Het principe van aarddraadontwerp is:

(1) Digitale aarde is gescheiden van analoge aarde. Als er zowel logische als lineaire circuits op de printplaat zitten, houd deze dan zo gescheiden mogelijk. De aarde van het laagfrequente circuit moet zoveel mogelijk parallelle aarding met één punt aannemen. Wanneer de eigenlijke bedrading moeilijk is, kan een deel van het circuit in serie worden aangesloten en vervolgens parallel worden geaard. Hoogfrequent circuit moet gebruik maken van multi-point serie-aarding, aarding moet kort en huur zijn, hoogfrequente elementen zo ver mogelijk met een groot gebied van rasterfolie.

(2) De aardingsdraad moet zo dik mogelijk zijn. Als de aardingslijn erg lang is, verandert het aardingspotentieel met de stroom, zodat de anti-ruisprestaties worden verminderd. De aarddraad moet daarom dikker zijn, zodat deze drie keer de toegestane stroom op de printplaat kan passeren. Indien mogelijk moet de aardingskabel groter zijn dan 2 mm tot 3 mm.

(3) De aardingsdraad vormt een gesloten lus. Het grootste deel van de printplaat die alleen uit een digitaal circuit bestaat, kan het anti-ruisvermogen van het aardingscircuit verbeteren.

3. Ontkoppelcondensatorconfiguratie:

Een van de gebruikelijke praktijken bij het ontwerpen van PCB’s is het plaatsen van geschikte ontkoppelingscondensatoren in elk belangrijk onderdeel van de printplaat. Het algemene configuratieprincipe van de ontkoppelcondensator is:

(1) Het uiteinde van de stroomtoevoer is verbonden met een elektrolytische condensator van 10 ~ 100 uF. Indien mogelijk is het beter om 100uF of hoger aan te sluiten.

(2) in principe moet elke IC-chip zijn uitgerust met een keramische condensator van 0.01 pF. Als de ruimte op de printplaat niet genoeg is, kan een condensator van 1~10pF worden geplaatst voor elke 4~8 chips.

(3) Het anti-geluidsvermogen is zwak. Voor apparaten met grote stroomveranderingen tijdens het afsluiten, zoals RAM.ROM-geheugenapparaten, moet de ontkoppelingscondensator rechtstreeks worden aangesloten tussen de voedingslijn en de aardelijn van de chip.

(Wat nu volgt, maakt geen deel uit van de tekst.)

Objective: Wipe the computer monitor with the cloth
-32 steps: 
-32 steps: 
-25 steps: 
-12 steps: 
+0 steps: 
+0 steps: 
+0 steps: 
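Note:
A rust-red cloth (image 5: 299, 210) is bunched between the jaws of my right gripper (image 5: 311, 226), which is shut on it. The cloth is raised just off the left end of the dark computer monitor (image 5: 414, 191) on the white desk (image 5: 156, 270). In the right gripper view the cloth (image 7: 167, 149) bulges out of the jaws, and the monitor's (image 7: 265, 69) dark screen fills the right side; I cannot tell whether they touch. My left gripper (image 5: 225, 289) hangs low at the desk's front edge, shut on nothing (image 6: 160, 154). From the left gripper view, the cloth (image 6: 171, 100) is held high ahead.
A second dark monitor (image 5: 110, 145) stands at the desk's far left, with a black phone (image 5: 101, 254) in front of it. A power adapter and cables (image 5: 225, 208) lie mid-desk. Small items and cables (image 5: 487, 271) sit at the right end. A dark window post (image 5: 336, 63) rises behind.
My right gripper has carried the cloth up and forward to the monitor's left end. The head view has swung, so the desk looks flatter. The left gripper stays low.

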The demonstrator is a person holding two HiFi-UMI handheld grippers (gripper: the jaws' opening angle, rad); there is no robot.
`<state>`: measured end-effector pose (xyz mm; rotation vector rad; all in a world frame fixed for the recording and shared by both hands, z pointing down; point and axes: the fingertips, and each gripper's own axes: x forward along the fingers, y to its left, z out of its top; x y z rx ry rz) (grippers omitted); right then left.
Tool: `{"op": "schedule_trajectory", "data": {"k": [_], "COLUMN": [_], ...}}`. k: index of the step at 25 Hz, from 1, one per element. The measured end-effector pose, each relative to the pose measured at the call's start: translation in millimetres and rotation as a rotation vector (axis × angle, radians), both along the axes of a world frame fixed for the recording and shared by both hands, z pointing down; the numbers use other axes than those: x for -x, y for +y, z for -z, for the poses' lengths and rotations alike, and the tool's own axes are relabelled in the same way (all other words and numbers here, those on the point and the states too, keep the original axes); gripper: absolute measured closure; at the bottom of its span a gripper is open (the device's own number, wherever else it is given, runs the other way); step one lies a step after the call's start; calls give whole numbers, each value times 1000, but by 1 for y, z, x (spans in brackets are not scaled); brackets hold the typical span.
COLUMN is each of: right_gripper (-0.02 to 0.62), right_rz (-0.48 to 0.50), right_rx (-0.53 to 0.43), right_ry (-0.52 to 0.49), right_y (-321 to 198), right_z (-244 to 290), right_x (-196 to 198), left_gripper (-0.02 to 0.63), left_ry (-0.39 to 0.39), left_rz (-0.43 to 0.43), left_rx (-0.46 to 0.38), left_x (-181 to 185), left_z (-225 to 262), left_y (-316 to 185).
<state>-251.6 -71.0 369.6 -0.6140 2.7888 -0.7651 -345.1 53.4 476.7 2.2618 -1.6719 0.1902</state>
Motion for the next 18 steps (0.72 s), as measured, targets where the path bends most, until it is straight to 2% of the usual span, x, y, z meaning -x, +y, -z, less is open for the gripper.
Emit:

(4) De condensatorkabel mag niet te lang zijn, vooral de hoogfrequente bypass-condensator kan de kabel niet hebben. Daarnaast moeten de volgende twee punten worden opgemerkt:

(1 Er zit een contactor in de printplaat. Relais. Bij het bedienen van de knoppen en andere componenten wordt een grote vonkontlading gegenereerd en het RC-circuit dat in de bijgevoegde tekening wordt getoond, moet worden gebruikt om de ontlaadstroom te absorberen. Over het algemeen is R 1 ~ 2K en C is 2.2 ~ 47UF.

De ingangsimpedantie van 2CMOS is erg hoog en gevoelig, dus het ongebruikte uiteinde moet worden geaard of aangesloten op een positieve voeding.